Task goal
Only the lines from the start of the material through the line containing "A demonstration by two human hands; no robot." are to be extracted, exactly as they appear.
▬▬▬
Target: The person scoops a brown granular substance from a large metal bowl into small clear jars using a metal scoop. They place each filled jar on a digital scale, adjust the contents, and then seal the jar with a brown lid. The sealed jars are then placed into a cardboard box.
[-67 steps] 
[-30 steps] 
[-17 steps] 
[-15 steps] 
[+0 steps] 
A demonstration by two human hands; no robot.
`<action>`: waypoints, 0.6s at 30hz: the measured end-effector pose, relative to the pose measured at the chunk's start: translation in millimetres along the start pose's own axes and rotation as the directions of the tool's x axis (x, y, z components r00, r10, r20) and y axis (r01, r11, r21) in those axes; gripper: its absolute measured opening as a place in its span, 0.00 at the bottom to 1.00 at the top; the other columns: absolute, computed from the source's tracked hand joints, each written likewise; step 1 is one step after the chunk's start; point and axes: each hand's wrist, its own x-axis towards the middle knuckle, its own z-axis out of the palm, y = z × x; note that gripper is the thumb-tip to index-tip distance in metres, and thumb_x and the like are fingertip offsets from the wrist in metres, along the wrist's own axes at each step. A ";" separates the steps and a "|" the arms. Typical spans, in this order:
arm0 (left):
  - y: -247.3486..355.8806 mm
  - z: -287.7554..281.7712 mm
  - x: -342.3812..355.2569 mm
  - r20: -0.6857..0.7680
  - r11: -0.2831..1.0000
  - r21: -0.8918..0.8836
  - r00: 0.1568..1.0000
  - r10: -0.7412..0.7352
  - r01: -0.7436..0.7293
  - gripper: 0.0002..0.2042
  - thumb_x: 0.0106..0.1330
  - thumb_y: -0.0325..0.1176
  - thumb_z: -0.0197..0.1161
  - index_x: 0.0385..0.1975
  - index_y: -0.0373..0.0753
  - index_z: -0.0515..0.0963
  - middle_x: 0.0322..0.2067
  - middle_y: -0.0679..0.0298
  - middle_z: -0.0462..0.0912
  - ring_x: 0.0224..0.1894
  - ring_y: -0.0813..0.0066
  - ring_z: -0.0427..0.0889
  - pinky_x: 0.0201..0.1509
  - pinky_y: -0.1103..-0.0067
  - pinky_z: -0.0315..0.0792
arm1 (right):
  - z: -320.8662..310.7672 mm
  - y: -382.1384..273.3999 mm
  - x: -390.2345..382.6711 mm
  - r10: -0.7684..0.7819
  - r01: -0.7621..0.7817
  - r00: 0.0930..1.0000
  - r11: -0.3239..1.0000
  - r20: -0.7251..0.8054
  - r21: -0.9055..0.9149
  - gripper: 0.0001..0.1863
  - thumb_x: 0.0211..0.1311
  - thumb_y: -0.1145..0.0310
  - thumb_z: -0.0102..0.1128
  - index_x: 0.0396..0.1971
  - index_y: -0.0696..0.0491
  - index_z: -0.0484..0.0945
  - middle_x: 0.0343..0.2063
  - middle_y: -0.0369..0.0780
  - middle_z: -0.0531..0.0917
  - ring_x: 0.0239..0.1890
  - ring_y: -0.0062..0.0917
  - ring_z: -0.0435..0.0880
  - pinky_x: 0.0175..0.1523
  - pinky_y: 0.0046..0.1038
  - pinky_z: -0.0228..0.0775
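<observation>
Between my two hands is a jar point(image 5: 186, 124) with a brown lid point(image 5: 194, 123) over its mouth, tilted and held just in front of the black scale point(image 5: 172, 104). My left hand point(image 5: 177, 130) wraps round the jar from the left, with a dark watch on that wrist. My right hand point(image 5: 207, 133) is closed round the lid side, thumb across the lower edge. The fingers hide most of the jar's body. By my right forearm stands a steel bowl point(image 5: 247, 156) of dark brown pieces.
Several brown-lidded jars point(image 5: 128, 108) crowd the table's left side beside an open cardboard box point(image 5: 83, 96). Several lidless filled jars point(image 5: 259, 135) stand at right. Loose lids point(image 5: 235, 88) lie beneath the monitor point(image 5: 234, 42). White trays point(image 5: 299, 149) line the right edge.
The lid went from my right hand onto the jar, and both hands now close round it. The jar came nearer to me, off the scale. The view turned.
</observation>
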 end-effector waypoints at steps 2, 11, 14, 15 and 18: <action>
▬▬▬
Response area
Target: The person scoops a brown granular substance from a large metal bowl into small clear jars using a metal scoop. They place each filled jar on a digital scale, adjust the contents, and then seal the jar with a brown lid. The sealed jars are then placed into a cardboard box.
[-67 steps] 
[-30 steps] 
[-17 steps] 
[-15 steps] 
[+0 steps] 
A demonstration by two human hands; no robot.

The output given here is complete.